### Material provided:
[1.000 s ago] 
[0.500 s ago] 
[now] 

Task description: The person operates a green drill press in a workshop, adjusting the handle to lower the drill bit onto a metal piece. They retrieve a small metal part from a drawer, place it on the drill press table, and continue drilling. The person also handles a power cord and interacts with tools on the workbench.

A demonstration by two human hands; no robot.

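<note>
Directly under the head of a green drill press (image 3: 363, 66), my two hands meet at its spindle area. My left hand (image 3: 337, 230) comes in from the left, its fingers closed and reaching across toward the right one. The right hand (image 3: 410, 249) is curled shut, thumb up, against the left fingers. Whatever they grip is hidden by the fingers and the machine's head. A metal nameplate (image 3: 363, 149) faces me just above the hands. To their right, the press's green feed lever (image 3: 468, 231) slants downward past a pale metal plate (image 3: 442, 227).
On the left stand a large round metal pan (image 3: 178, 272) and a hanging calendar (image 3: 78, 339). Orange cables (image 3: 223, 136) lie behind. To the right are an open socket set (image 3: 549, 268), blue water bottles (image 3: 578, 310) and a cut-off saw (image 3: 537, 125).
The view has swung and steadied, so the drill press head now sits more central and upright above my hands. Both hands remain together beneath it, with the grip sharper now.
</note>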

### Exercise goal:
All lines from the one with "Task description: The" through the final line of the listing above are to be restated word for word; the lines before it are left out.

### Task response:
Task description: The person operates a green drill press in a workshop, adjusting the handle to lower the drill bit onto a metal piece. They retrieve a small metal part from a drawer, place it on the drill press table, and continue drilling. The person also handles a power cord and interacts with tools on the workbench.

A demonstration by two human hands; no robot.

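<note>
Directly under the head of a green drill press (image 3: 363, 66), my two hands meet at its spindle area. My left hand (image 3: 337, 230) comes in from the left, its fingers closed and reaching across toward the right one. The right hand (image 3: 410, 249) is curled shut, thumb up, against the left fingers. Whatever they grip is hidden by the fingers and the machine's head. A metal nameplate (image 3: 363, 149) faces me just above the hands. To their right, the press's green feed lever (image 3: 468, 231) slants downward past a pale metal plate (image 3: 442, 227).
On the left stand a large round metal pan (image 3: 178, 272) and a hanging calendar (image 3: 78, 339). Orange cables (image 3: 223, 136) lie behind. To the right are an open socket set (image 3: 549, 268), blue water bottles (image 3: 578, 310) and a cut-off saw (image 3: 537, 125).
The view has swung and steadied, so the drill press head now sits more central and upright above my hands. Both hands remain together beneath it, with the grip sharper now.
</note>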

Nothing more is needed for this answer.